Orang yang melihat lukisan ini biasanya akan senyum-senyum atau tertawa ngakak. Tetapi kalau kita mau berhenti sejenak di depan lukisan ini dan mengupas bungkus candanya, mungkin kita akan menemukan sebuah makna. Mungkin sebuah refleksi atau bahkan sebuah kritik terhadap diri pelukis sendiri atau bahkan pada senirupa Indonesia secara keseluruhan. Bisakah orang Jawa berfoto bejajar dengan van Gogh? Bisakah seniman Indonesia berdiri sejajar dengan seniman Barat? Bisakah seniman Indonesia menggali ke-indonesia-annya sendiri dan sejajar dengan seniman dari seluruh dunia? Ataukah kita hanya akan selalu mengimpor, mengekor budaya dari Negara lain?
Kedua, canda makna adalah sebuah kritik tanpa konflik. Akhir-akhir ini kita mendengar, melihat, dan membaca tentang terjadinya banyak konflik yang tak jarang memakan korban jiwa. Mengapa konflik ini terjadi? Salah satu penyebabnya saya kira adalah perbedaan. Sebuah kelompok masyarakat memberikan saran kepada kelompok yang lain yang mempunyai pendapat berbeda. Namun saran tersebut disampaikan bukan lagi dengan kata-kata namun dengan tindak kekerasan. Apakah sarannya sampai? Saya kira tidak.
Dengan guyon maton, kritikan dan saran bisa disampaikan dengan segar dan halus. Dengan kesegaran dan kehalusan justru biasanya isi pesan akan diterima. Di sinilah saya kira salah satu keunggulan Budiyana karena dia bisa membalut gejala-gejala sosial yang ada dalam masyarakat dengan sebuah canda.
Ketiga, guyon maton ala Budiyana ini memang penuh simbol. Sesudah tersenyum-senyum dengan candanya di permukaan, kita harus menyelam ke dalam mencoba mengurai simbol yang dipakai supaya bisa menemukan maknanya.

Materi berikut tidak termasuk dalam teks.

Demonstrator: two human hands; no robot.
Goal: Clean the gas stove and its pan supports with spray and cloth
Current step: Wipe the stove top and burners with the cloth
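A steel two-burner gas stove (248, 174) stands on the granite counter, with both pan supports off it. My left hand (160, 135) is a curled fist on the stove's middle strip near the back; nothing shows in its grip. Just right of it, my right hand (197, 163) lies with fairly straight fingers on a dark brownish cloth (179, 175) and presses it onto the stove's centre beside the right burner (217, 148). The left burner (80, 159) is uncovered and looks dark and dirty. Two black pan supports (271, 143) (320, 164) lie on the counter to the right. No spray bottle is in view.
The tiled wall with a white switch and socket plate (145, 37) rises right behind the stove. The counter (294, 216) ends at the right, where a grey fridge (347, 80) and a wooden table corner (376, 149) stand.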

Kebanyakan tema lukisan Budiyana adalah tema keluarga atau kejadian sosial sebuah masyarakat, yang diwakili oleh masyarakat Jawa. Namun pesan yang disampaikan oleh lukisan-lukisan tersebut tidak hanya terbatas pada masyarakat Jawa tetapi juga tentang masyarakat etnis lain di Indonesia yang budayanya terpinggirkan oleh budaya global. Lukisan-lukisan Budiyana tak jarang adalah catatan sejarah (dengan huruf ‘s’ kecil) tentang kepunahan tradisi yang ada dalam masyarakat Jawa dan tentu saja juga terjadi pada tradisi masyarakat etnis lain.
Lagi-lagi makna terdalam dari canda ini secara keseluruhan adalah: Akankah tradisi atau kebudayaan Jawa (dan etnis lain) mengglobal menjadi Jawawood seperti halnya Bollywood dan Hollywood? Ataukah akan menjadi punah seperti tanaman Jawawut?
Selamat menikmati canda makna Budiyana sambil tersenyum-senyum. Tetapi jangan lupa menyelam lebih dalam supaya Anda berjumpa dengan maknanya. Pameran akan dibuka pada hari Jumat, 2 November 2012, Jam 19.00 di BENTARA BUDAYA YOGYAKARTA, Jl. Suroto 2 Kotabaru Yogyakarta. Pameran akan berlangsung hingga 11 November 2012.